- Coordinates: 49°00′15″N 117°36′42″W﻿ / ﻿49.0041°N 117.6116°W
- Opening date: 1954
- Owner(s): BC Hydro
- Operator(s): Teck Resources, BC Hydro

Dam and spillways
- Impounds: Pend d'Oreille
- Height: 76 metres (249 ft)

Power Station
- Installed capacity: 490 MW
- Capacity factor: 46.1%
- Annual generation: 1.98 TWh (7.1 PJ)

= Waneta Dam =

The Waneta Dam is a concrete gravity-type hydroelectric dam on the Pend d'Oreille River in the Canadian province of British Columbia. It lies 9.5 km downstream of Seven Mile Dam at the Pend d'Oreille's confluence with the Columbia River. It is located about 12.5 km southeast of Trail and 0.35 km north of the U.S. border at Washington.

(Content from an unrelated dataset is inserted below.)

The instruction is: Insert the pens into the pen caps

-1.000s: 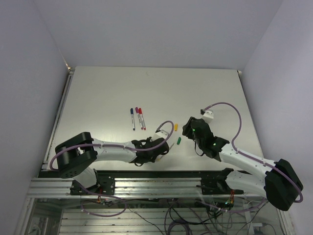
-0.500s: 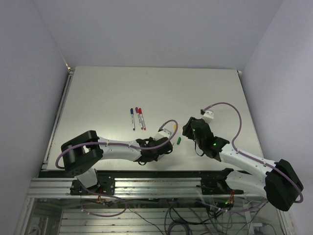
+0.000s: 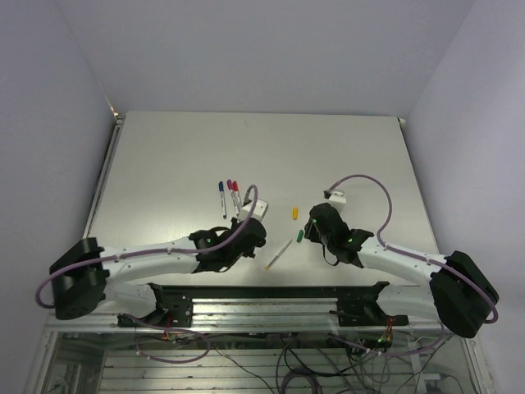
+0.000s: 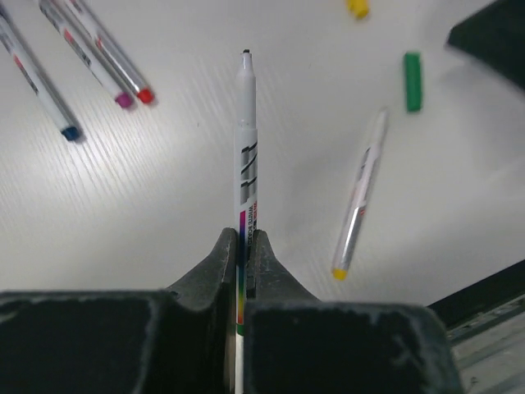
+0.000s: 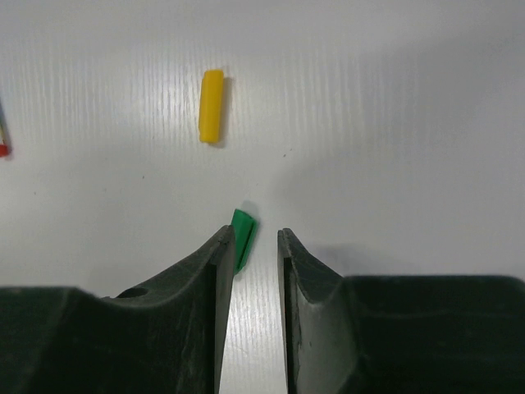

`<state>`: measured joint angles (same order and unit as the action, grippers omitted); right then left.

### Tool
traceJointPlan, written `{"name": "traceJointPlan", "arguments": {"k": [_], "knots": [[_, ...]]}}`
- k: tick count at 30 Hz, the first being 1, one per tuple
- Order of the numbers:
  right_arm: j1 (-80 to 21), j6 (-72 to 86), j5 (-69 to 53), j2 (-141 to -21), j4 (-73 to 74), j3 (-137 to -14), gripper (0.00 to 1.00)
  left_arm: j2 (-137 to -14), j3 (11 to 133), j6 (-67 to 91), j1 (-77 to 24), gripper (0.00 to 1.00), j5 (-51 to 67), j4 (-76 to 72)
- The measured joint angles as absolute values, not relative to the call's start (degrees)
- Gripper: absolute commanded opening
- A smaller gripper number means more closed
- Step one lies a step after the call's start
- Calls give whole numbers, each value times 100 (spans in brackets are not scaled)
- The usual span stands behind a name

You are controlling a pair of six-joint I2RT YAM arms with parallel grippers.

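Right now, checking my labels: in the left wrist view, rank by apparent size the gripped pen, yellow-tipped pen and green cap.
1. gripped pen, but nearer the camera, so unsure
2. yellow-tipped pen
3. green cap

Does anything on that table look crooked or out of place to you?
One yellow-tipped pen lies alone at a slant, apart from the three pens laid side by side. A yellow cap sits loose nearby. Nothing looks spilled or broken.

The left end effector (image 4: 244, 246) has clamped a pen (image 4: 245, 123) and drawn back, uncovering a yellow-tipped pen (image 3: 279, 254) to its right. The right end effector (image 5: 250, 245) has narrowed around the green cap (image 5: 243, 234).
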<state>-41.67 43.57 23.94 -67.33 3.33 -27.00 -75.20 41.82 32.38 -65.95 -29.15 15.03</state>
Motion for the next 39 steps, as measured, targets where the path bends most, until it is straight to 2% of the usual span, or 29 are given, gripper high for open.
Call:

It supplies electric power to Teck Resources metallurgical operations at Trail, British Columbia and for BC Hydro which since 2010 has a 1/3 ownership of the facility. As of 2018 BC Hydro owns 100% of the generating stn It is located near the mouth of the Pend d'Oreille River just before it empties into the Columbia River, slightly north of the Canada–United States border.

== BC Hydro Purchase ==
In 2010, BC Hydro purchased a one-third interest in the Waneta Dam from Teck Resources for a price of $825 million.

On August 1, 2017, BC Hydro announced its intention to purchase the remaining two-thirds interest in the dam from Teck for a price of $1.2 billion. Teck's Trail, British Columbia smelter will continue to use two-thirds of the electricity generated by the dam, continuing the terms of the previous agreement.

In July 2018, the sale of the remaining two thirds interest from Teck to BC Hydro was finalized for $1.2 billion.

== Waneta Expansion ==

Construction of a separate two-unit powerplant commenced in Winter of 2010/11 to increase the dam's generating capacity by an additional 335 megawatts. This project, Waneta Expansion, is a partnership, with Fortis Inc. holding a 51% share in the project and the two Crown agencies Columbia Power Corporation and Columbia Basin Trust holding a 32.5% and 16.5% share, respectively. SNC-Lavalin designed and built the project which came online in 2015.